Saved entries:
*** Begin section ***
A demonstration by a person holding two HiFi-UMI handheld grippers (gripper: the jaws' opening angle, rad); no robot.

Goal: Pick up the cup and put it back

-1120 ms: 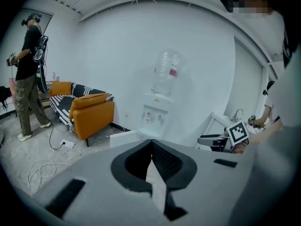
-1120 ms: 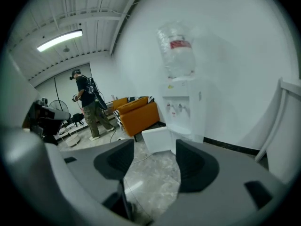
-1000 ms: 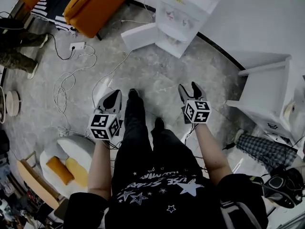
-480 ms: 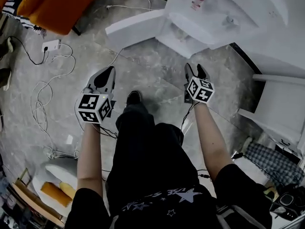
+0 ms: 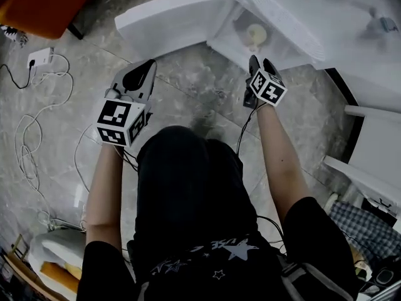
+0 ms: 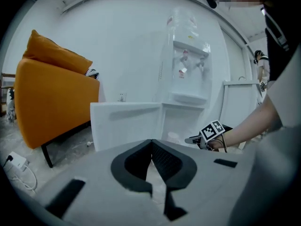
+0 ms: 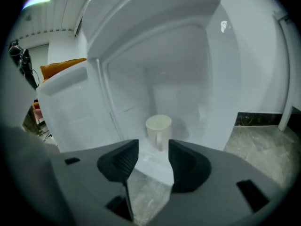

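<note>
A cream mug [image 7: 158,128] with its handle toward me stands upright on the floor of the white dispenser's open lower cabinet [image 7: 141,93]; it also shows in the head view as the mug [image 5: 255,35]. My right gripper [image 7: 154,147] points at it from just outside the cabinet mouth, a short way from the cup. Its jaws are open and have just been closing, with nothing between them. In the head view the right gripper [image 5: 260,61] sits at the cabinet's edge. My left gripper [image 5: 145,68] hovers over the floor to the left, tips together and empty, as the left gripper view shows [image 6: 151,142].
The cabinet door [image 5: 169,21] swings open to the left, between the two grippers. An orange sofa [image 6: 47,98] stands further left. A power strip [image 5: 39,56] and loose white cables [image 5: 31,149] lie on the stone floor. The dispenser's taps [image 6: 190,62] sit above the cabinet.
Both grippers have dropped low and moved forward toward the dispenser. The open cabinet with the mug inside has come into view. The right gripper now sits at the cabinet mouth.
</note>
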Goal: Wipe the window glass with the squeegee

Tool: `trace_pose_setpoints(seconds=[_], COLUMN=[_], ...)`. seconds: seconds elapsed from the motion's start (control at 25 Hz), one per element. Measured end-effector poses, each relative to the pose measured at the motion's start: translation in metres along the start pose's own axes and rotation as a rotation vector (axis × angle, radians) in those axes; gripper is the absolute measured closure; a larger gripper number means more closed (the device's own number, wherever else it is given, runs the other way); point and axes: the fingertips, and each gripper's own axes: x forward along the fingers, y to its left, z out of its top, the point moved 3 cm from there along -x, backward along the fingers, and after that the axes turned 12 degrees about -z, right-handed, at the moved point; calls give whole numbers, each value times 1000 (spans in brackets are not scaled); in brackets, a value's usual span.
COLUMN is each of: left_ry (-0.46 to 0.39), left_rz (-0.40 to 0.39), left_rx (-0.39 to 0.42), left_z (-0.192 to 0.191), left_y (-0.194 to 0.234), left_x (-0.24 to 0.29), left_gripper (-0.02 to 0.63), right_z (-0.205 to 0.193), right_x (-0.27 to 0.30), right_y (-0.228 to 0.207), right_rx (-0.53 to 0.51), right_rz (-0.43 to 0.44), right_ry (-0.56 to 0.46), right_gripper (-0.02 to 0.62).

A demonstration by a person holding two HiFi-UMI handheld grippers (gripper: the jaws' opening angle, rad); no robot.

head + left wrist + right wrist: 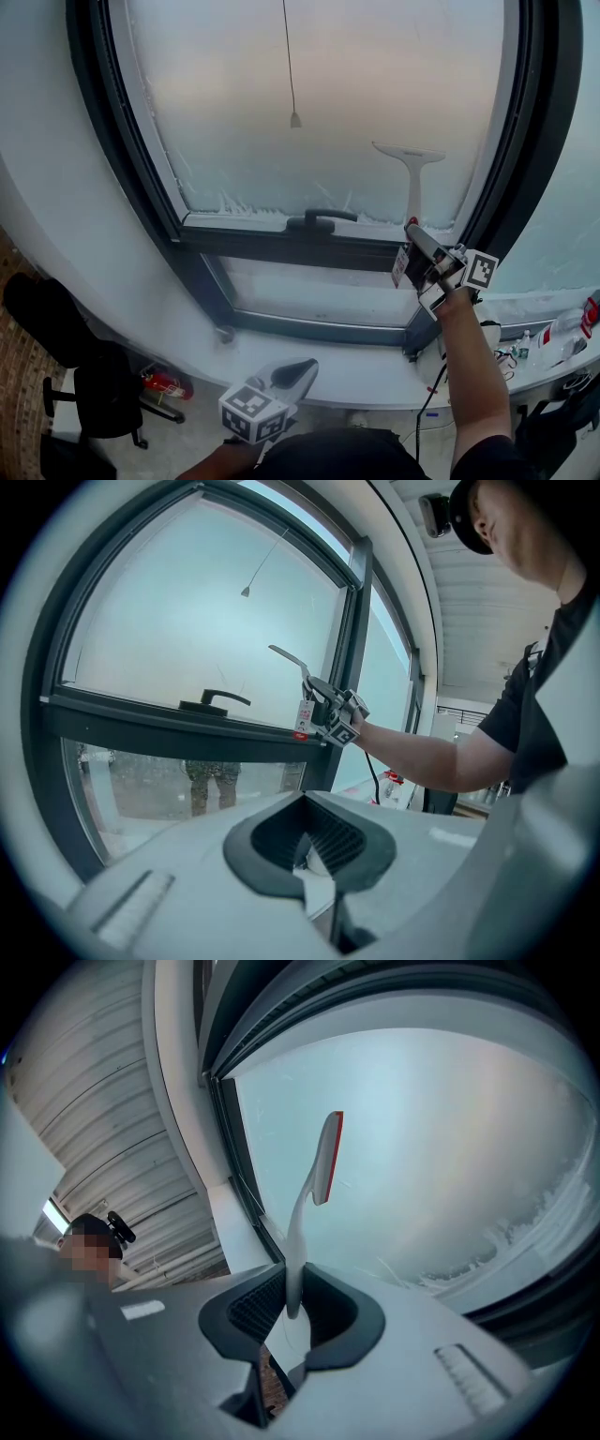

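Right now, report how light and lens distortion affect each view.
Head view: the bright window glass backlights everything, leaving the floor dim. Left gripper view: fisheye bows the window frame, with black corners. Right gripper view: same bowing; the squeegee looks sharp.

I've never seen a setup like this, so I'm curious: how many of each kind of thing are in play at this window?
Handheld grippers: 2 (left gripper, right gripper)
Squeegee: 1
Window handle: 1
Pull cord: 1
Total: 5
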Motion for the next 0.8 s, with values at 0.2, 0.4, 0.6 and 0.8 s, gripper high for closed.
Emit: trace_pose_setpoints(seconds=[0.2,0.4,0.6,0.8], left_ry=[-3,7,7,18], left_rz=[1,-1,2,-10], left_rx=[2,-2,2,1], left_z=[2,0,0,-5], left_y=[-2,-2,-2,-2], left_x=[1,3,5,6], left_gripper=[606,606,606,606], right_z=[-18,-34,-49,-67], right_x=[-10,-19,-28,-39], right_y=[-14,-29,-42,-56], right_rx=[31,65,95,131], right_rz=[-17,-39,-55,-80], right_ry=[14,32,49,70], right_gripper=[515,515,515,515])
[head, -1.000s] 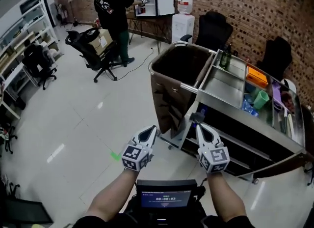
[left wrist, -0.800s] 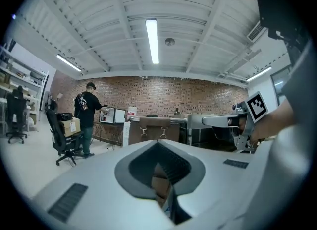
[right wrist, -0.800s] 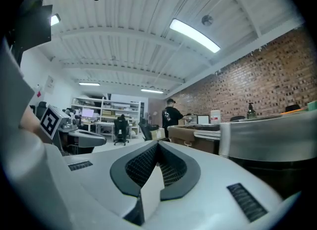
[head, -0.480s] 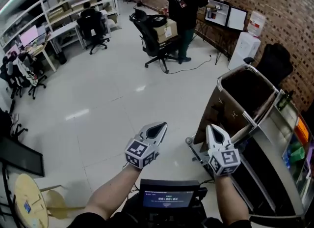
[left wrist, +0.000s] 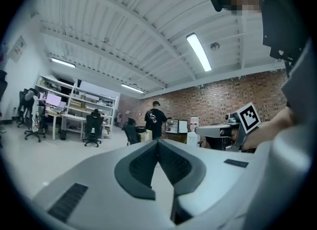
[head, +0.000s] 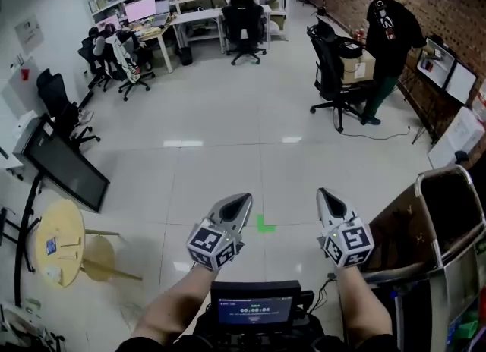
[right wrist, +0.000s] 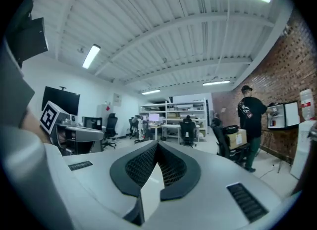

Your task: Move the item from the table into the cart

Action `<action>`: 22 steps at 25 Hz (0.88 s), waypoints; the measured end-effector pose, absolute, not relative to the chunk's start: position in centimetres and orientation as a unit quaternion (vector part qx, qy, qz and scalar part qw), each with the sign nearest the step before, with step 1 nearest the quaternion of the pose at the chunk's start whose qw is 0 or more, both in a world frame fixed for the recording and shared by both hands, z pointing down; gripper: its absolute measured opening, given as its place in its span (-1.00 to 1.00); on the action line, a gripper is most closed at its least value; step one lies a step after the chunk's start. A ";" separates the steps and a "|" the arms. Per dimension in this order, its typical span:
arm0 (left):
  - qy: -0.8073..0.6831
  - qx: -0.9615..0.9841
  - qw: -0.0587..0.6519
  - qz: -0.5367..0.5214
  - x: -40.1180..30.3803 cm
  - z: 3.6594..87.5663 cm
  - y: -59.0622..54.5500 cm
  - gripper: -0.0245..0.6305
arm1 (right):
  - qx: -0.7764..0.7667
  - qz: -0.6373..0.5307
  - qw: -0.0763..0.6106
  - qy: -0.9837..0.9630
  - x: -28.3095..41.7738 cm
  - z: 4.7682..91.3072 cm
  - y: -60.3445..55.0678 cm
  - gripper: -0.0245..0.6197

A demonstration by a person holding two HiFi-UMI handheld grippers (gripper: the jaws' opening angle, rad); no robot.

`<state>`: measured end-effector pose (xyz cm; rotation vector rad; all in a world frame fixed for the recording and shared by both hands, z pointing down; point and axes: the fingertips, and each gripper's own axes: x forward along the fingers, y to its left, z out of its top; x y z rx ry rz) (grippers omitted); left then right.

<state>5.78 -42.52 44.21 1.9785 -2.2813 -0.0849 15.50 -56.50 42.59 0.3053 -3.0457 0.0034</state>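
I hold both grippers level over the floor [head: 228,138], side by side and apart. Left gripper [head: 244,199]: jaws together, nothing between them. Right gripper [head: 323,192]: jaws together, nothing between them. The cart [head: 427,214] stands at the lower right, its dark bin near the right gripper. A round yellow table [head: 68,225] stands at the far left, well apart from both grippers. Small flat things lie on it; I cannot tell which is the item. A green mark [head: 265,225] shows between the grippers.
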 end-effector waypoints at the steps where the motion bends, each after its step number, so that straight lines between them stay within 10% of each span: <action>1: -0.763 0.642 0.060 -0.034 3.6 43.9 -40.3 -0.93 | 0.080 0.000 0.038 -0.996 12.6 42.1 -54.5 -0.92; 22: -0.940 0.339 0.010 -0.028 -31.3 41.0 8.7 -0.93 | -0.258 -0.007 0.016 -0.966 -34.3 37.8 -7.6 -0.92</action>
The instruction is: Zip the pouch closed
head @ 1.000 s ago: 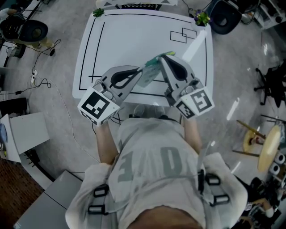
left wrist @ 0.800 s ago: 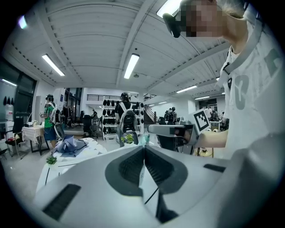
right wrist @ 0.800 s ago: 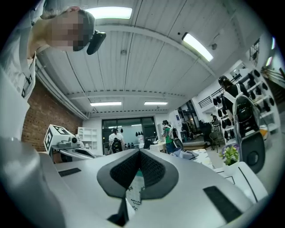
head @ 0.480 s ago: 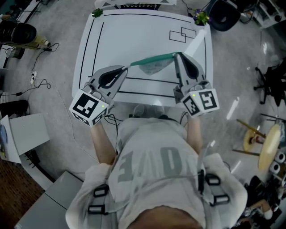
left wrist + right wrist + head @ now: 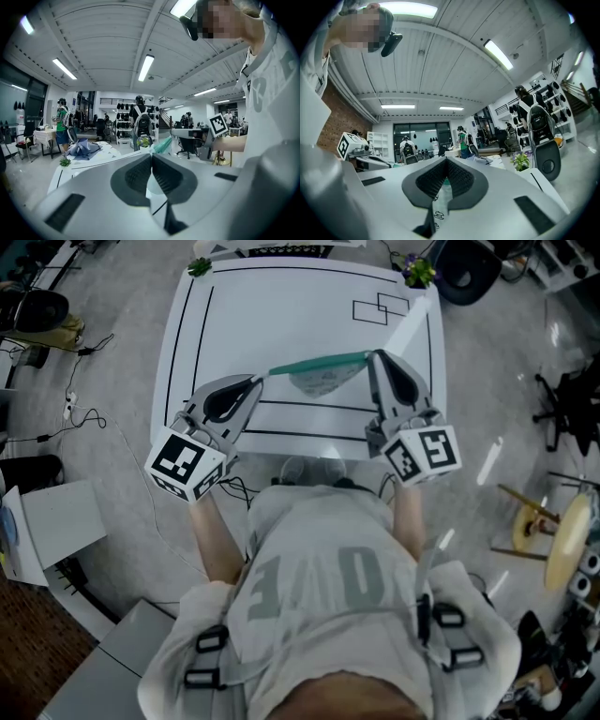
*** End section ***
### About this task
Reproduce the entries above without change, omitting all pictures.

### Completed task
A demonstration by a person holding two HiFi-UMI handheld grippers (gripper: the jaws' opening angle, rad); no robot.

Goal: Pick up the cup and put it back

-1120 ms: 
-1120 ms: 
-1000 ms: 
-480 ms: 
+0 ms: 
+0 ms: 
+0 ms: 

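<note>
A cream mug [image 7: 158,128] with its handle toward me stands upright on the floor of the white dispenser's open lower cabinet [image 7: 141,93]; it also shows in the head view as the mug [image 5: 255,35]. My right gripper [image 7: 154,147] points at it from just outside the cabinet mouth, a short way from the cup. Its jaws are open and have just been closing, with nothing between them. In the head view the right gripper [image 5: 260,61] sits at the cabinet's edge. My left gripper [image 5: 145,68] hovers over the floor to the left, tips together and empty, as the left gripper view shows [image 6: 151,142].
The cabinet door [image 5: 169,21] swings open to the left, between the two grippers. An orange sofa [image 6: 47,98] stands further left. A power strip [image 5: 39,56] and loose white cables [image 5: 31,149] lie on the stone floor. The dispenser's taps [image 6: 190,62] sit above the cabinet.
Both grippers have dropped low and moved forward toward the dispenser. The open cabinet with the mug inside has come into view. The right gripper now sits at the cabinet mouth.
</note>
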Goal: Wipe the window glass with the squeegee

Tool: `trace_pose_setpoints(seconds=[_], COLUMN=[_], ...)`. seconds: seconds elapsed from the motion's start (control at 25 Hz), one per element. Measured end-effector poses, each relative to the pose measured at the motion's start: translation in metres along the start pose's own axes and rotation as a rotation vector (axis × angle, radians) in those axes; gripper is the absolute measured closure; a larger gripper number means more closed (the device's own number, wherever else it is given, runs the other way); point and axes: the fingertips, and each gripper's own axes: x forward along the fingers, y to its left, z out of its top, the point moved 3 cm from there along -x, backward along the fingers, and after that the axes turned 12 degrees about -z, right-handed, at the moved point; calls give whole numbers, each value times 1000 (spans in brackets are not scaled); in brackets, a value's usual span.
COLUMN is each of: left_ry (-0.46 to 0.39), left_rz (-0.40 to 0.39), left_rx (-0.39 to 0.42), left_z (-0.192 to 0.191), left_y (-0.194 to 0.234), left_x (-0.24 to 0.29), left_gripper (-0.02 to 0.63), right_z (-0.205 to 0.193), right_x (-0.27 to 0.30), right_y (-0.228 to 0.207), right_rx (-0.53 to 0.51), right_rz (-0.43 to 0.44), right_ry (-0.56 to 0.46), right_gripper (-0.02 to 0.62).

A demonstration by a person holding two HiFi-UMI handheld grippers (gripper: the jaws' opening angle, rad); no robot.

head + left wrist + right wrist: 

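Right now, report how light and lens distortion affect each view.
Head view: the bright window glass backlights everything, leaving the floor dim. Left gripper view: fisheye bows the window frame, with black corners. Right gripper view: same bowing; the squeegee looks sharp.

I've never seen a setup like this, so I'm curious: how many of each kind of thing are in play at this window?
Handheld grippers: 2 (left gripper, right gripper)
Squeegee: 1
Window handle: 1
Pull cord: 1
Total: 5
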Motion for the next 0.8 s, with values at 0.2, 0.4, 0.6 and 0.8 s, gripper high for closed.
Emit: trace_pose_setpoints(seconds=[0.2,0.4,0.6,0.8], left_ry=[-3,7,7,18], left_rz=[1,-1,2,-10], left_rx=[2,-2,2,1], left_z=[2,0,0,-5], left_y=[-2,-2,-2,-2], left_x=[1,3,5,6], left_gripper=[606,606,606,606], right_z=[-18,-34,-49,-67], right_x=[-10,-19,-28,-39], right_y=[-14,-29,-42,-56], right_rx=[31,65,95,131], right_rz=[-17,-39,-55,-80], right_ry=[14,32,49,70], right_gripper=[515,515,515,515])
[head, -1.000s] 
[left wrist, -0.800s] 
[right wrist, -0.800s] 
[head, -0.480s] 
[left wrist, +0.000s] 
[head, +0.000s] 
[right wrist, +0.000s] 

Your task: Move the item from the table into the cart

Action `<action>`: 22 steps at 25 Hz (0.88 s), waypoints; the measured end-effector pose, absolute, not relative to the chunk's start: position in centimetres and orientation as a unit quaternion (vector part qx, qy, qz and scalar part qw), each with the sign nearest the step before, with step 1 nearest the quaternion of the pose at the chunk's start whose qw is 0 or more, both in a world frame fixed for the recording and shared by both hands, z pointing down; gripper: its absolute measured opening, given as its place in its span (-1.00 to 1.00); on the action line, a gripper is most closed at its least value; step one lies a step after the chunk's start. A ";" separates the steps and a "|" the arms. Per dimension in this order, its typical span:
arm0 (left):
  - qy: -0.8073..0.6831
  - qx: -0.9615..0.9841
  - qw: -0.0587..0.6519
  - qz: -0.5367..0.5214
  - x: -40.1180..30.3803 cm
  - z: 3.6594..87.5663 cm
  - y: -59.0622..54.5500 cm
  - gripper: -0.0245..0.6305
arm1 (right):
  - qx: -0.7764..0.7667
  - qz: -0.6373..0.5307
  - qw: -0.0763..0.6106
  - qy: -0.9837..0.9630
  - x: -28.3095..41.7738 cm
  - z: 4.7682..91.3072 cm
  - y: -60.3445..55.0678 cm
  - gripper: -0.0245..0.6197

A demonstration by a person holding two HiFi-UMI handheld grippers (gripper: the jaws' opening angle, rad); no robot.

`<state>`: measured end-effector pose (xyz cm; rotation vector rad; all in a world frame fixed for the recording and shared by both hands, z pointing down; point and axes: the fingertips, and each gripper's own axes: x forward along the fingers, y to its left, z out of its top; x y z rx ry rz) (grippers omitted); left then right.

<state>5.78 -42.52 44.21 1.9785 -2.2813 -0.0849 15.50 -56.50 42.59 0.3053 -3.0457 0.0034</state>
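I hold both grippers level over the floor [head: 228,138], side by side and apart. Left gripper [head: 244,199]: jaws together, nothing between them. Right gripper [head: 323,192]: jaws together, nothing between them. The cart [head: 427,214] stands at the lower right, its dark bin near the right gripper. A round yellow table [head: 68,225] stands at the far left, well apart from both grippers. Small flat things lie on it; I cannot tell which is the item. A green mark [head: 265,225] shows between the grippers.
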 end-effector waypoints at the steps where the motion bends, each after its step number, so that straight lines between them stay within 10% of each span: <action>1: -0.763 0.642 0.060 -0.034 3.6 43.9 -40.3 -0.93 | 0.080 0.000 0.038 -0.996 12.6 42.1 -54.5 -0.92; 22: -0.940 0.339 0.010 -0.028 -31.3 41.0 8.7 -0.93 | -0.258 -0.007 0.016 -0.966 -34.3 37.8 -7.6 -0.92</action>
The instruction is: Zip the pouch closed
head @ 1.000 s ago: 
left wrist @ 0.800 s ago: 
right wrist @ 0.800 s ago: 
head @ 0.480 s ago: 
left wrist + right wrist + head @ now: 

Nothing further remains to be added to the answer.